The distribution is heavy tailed which is an important factor behind the efficiency of the crowd to cope with errors. We fit a power law, log-normal and exponential models to the data following the procedure of , and compare them using the Vuong test . The Vuong test is a likelihood ratio test able to discriminate which of two models better fits the data and is able to tell whether it can confidently do so. While close fits do not provide a proof that the data follow the best model, they nevertheless pose a basis for studying the generating process. The log-normal model is the most supported one, with a high test statistic and p-value close to zero, indicating that it is a better fit than the power law. The fitted model has a location (i.e. mean in a logarithmic scale) of 6.89 and a shape (i.e. standard deviation in logarithmic scale) of 1.92. This distribution has a mode of 24 s but is heavily skewed with a median of 27 min and a mean of 1.75 hours.

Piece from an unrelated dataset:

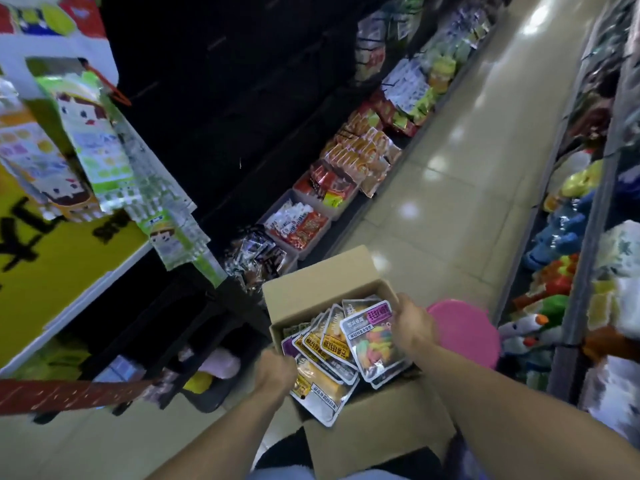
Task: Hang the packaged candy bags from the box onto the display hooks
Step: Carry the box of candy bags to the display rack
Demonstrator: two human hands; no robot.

However the region fitted by this model starts at 178 s and as such represents only 31% of errors. So we performed an additional study of the previously non-fitted region of the data. The log-normal model is again supported by the Vuong test as the best fit in the range of 1 to 84 seconds, with a location of 2.4 and a shape 0.98. The upper value of the range was found by sweeping through the unfitted section of the data and selecting the value minimizing the Kolmogorov-Smirnov statistic. This model accounts for 62% of errors, and is lightly skewed, with a mode of 4.1 s, a median of 11 s and a mean of 18 s. Unaccounted in the data are the errors which have never been solved, which represent 0.013% of the error and are therefore negligible. Thus, the data suggest that the crowd is able to respond to errors in at least two different ways with different characteristic times.
2.1.4 User engagement
Figure 3 also shows that Puzzle 3 has about twice as many users as Puzzle 2, but has actually the same number of performing users. This indicates that despite the increase in crowd size, the number of people willing to participate is small and increases more slowly than the number of people visiting the site. The rarity of talented users, combined with a high attrition rate, means it is necessary to keep new users coming as previous users leave.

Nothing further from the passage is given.